Sollte indes Jelzin erneut von der Bildfläche verschwinden oder sich abzeichnen, daß er nicht mehr zu Kräften kommt, um sein Amt auszufüllen, könnten die Karten neu gemischt werden. Neben der Ökonomie, die bei Tschubais in guten Händen ist, stehen entscheidende Probleme an. In Tschetschenien wird Ende Januar gewählt. Egal, wie die Wahlen ausgehen, Rußland muß besonnen reagieren. Diskussion und Reaktion dürfen nicht dem chauvinistischen Parlament überlassen werden.

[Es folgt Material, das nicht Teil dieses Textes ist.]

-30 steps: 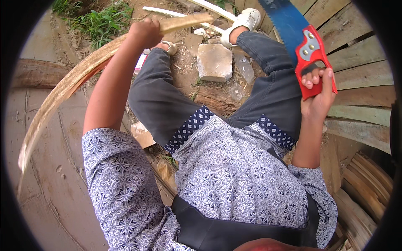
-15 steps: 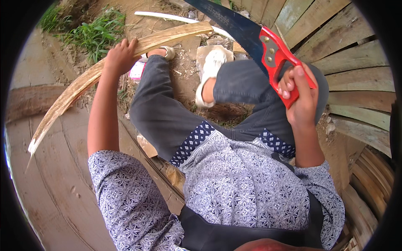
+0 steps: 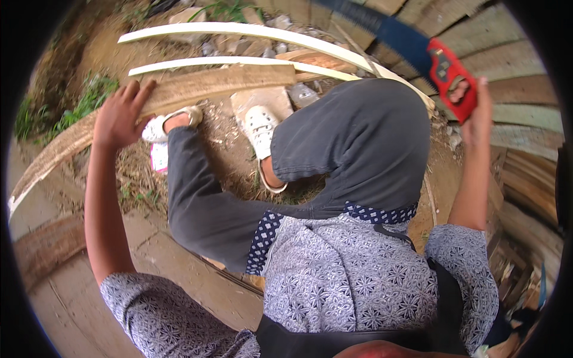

Das gleiche gilt für die Nato-Osterweiterung, der sich Nationalisten und Kommunisten annehmen werden, um ihre Sache zu betreiben. Beide Herausforderer Jelzins, Kommunistenchef Gennadi Sjuganow und Alexander Lebed, hatten sich eigentlich schon bis zum nächsten Wahlgang aus der großen Politik verabschiedet. Kehrt Jelzin zurück, können beide daran weiterarbeiten, ihren politischen Bedeutungsverlust sanft abzufedern.

64.000 Moskauer wurden von einem Grippevirus gepackt. An Sjuganow und Lebed ging der Kelch noch vorbei.